■ ACTION ITEM
Below are the entries. Print only the lines starting at the one with "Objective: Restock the" and ending at the one with "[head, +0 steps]", exactly, with no pictures.

------

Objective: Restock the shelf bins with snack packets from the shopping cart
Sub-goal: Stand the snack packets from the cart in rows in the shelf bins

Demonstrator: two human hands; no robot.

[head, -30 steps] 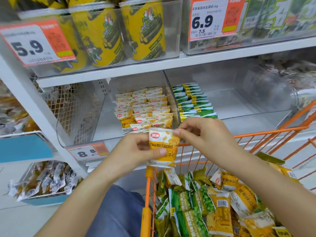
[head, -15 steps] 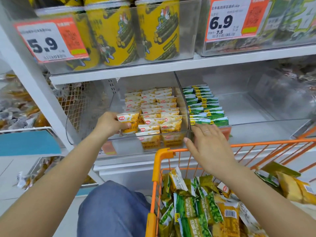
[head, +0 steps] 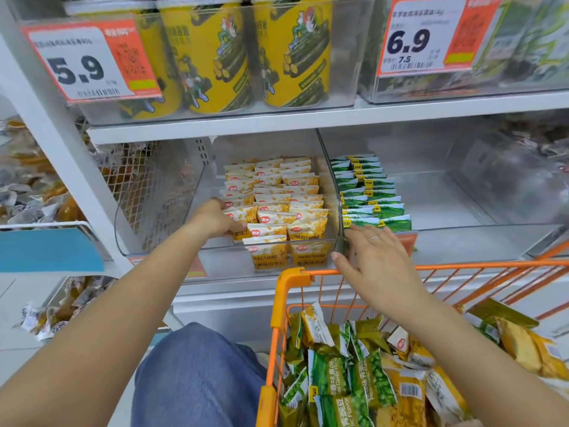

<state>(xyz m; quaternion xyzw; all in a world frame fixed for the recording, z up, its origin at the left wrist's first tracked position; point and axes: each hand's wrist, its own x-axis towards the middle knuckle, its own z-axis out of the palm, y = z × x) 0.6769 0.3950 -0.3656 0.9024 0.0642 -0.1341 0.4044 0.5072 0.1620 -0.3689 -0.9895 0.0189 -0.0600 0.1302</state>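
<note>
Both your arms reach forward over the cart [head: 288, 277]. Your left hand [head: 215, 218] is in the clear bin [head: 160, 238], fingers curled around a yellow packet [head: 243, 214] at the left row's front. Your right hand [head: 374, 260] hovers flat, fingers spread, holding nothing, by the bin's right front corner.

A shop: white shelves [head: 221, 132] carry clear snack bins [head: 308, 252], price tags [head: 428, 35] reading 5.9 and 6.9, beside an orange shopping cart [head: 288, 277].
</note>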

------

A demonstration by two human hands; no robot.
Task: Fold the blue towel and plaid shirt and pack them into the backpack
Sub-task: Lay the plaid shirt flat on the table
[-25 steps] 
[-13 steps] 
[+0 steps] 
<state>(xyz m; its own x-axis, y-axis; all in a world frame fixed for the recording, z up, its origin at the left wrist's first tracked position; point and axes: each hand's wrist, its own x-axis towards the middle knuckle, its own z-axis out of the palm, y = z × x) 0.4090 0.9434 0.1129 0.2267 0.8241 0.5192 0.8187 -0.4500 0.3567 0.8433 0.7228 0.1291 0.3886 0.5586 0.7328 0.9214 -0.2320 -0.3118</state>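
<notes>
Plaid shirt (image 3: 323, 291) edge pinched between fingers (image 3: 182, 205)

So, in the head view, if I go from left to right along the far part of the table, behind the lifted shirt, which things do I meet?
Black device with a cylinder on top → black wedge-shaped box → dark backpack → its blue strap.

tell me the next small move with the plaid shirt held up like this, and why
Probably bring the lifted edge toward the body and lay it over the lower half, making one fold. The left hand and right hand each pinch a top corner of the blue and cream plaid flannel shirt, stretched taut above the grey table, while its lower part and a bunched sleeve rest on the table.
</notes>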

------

■ EXERCISE ANSWER
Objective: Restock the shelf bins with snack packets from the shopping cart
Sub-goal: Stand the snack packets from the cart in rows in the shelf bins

Demonstrator: two human hands; no robot.

[head, -30 steps] 
[head, -15 steps] 
[head, +0 steps] 

That completes the exercise.